これらを見てもわかるのは、いずれも特効薬のような画期的勉強法を用いているのではないということ。基本的な学習指導を徹底しつつ、やはり常に「なぜ学ぶのか」と自分と向き合い、意欲を高める環境を整えていることが、確かな成果に導いていると言えるでしょう。

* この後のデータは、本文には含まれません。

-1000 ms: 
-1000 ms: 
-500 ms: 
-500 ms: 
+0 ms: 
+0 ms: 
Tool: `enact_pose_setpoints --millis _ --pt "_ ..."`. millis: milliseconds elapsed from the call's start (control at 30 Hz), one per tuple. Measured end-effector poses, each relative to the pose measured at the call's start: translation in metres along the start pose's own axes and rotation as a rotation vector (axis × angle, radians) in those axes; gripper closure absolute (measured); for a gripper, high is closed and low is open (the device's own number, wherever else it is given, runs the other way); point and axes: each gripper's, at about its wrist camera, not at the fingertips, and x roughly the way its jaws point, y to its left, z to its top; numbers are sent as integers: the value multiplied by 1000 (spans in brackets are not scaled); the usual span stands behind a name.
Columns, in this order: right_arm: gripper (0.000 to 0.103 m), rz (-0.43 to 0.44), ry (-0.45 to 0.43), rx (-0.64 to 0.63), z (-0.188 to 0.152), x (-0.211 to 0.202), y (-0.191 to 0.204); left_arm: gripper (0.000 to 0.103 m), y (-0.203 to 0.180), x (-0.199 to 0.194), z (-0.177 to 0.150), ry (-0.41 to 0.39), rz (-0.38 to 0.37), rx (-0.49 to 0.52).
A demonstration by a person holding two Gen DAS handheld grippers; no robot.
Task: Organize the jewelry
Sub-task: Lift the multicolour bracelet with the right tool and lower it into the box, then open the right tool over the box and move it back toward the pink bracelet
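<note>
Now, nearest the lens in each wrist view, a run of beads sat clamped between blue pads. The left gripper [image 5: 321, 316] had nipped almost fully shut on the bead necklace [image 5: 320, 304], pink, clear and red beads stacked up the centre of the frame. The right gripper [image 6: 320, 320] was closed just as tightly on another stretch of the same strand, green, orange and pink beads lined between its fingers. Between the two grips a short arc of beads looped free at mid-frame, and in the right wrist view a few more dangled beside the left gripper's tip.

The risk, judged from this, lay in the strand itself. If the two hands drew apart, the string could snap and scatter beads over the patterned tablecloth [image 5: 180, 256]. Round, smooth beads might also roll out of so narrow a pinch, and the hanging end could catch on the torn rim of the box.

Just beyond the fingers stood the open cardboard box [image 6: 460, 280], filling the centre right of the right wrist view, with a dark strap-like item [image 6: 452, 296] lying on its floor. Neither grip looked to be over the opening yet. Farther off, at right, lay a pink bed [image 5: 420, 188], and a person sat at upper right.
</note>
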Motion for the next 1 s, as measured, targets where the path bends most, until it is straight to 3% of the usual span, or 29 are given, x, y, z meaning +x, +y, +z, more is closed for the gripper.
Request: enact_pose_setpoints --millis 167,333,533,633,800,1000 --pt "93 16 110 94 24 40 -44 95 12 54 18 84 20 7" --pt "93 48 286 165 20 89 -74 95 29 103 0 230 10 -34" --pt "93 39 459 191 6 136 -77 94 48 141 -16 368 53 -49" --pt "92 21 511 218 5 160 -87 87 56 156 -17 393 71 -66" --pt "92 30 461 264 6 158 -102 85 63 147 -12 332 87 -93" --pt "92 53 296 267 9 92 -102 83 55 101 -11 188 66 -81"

そんな教育方針の源になっているのが、『土台力の木』という考え方。生徒が自らの人生を強く、たくましく、そして幸せに生きていくために、しっかり大地に根を張ろう。その大木を支える、何にも負けない“土台力”を身につけさせようという理念です。そこには、受験だとか、偏差値だとか、大学だとかいった言葉は一切出てきません。ただ「夢と希望がある、幸福に満ちた生徒の人生のために」という思いだけに支えられています。それが先生方の原動力であり、進路指導力であり、同校が進学校であるゆえん。最後に、柴田先生が語った言葉が印象的です。
「合格だけが目的なら、ある意味簡単です。有無を言わさず理由も問わず、ただ答えを覚えさせればいい。でも、そんな表面上の受験テクニックなどいらないんです。進路を夢から逆算するのは実に合理的な考えですが、合理性そのものを目指しているわけではない。教育理念と教育者としての思いに忠実に、熱く、泥臭く行ってきた結果が、たまたま理に適っていただけなのです」

こうした指導の成果でしょう。高2で取り組む『未来の合格体験記』では、ある面白い傾向が見られます。これは「自分が志望校に合格した」という設定で想像の体験談を書くものですが、誰ひとり筆が止まる生徒がおらず、用紙はみるみる埋め尽くされていくそう。それも、みんな心から楽しそうに。きっとその姿は、1年後に現実のものとなっているはずです。

「教師自身がやりがいを感じていないと、決して生徒には響かない」と熱く矜持を語る、進路指導部長・柴田昌平先生。

夢を書き込む生徒手帳『BLUE GLOBE NOTE』には、夢とそのために何をするかを書き込む欄がいたるところに。生徒の自分自身への誓いでもある。

先生と生徒の信頼関係こそが、目標進路到達への力を育む。

誰に強制されるでもなく、自然と生徒たちが集まる自習室。満席で入れなくなることもめずらしくないという。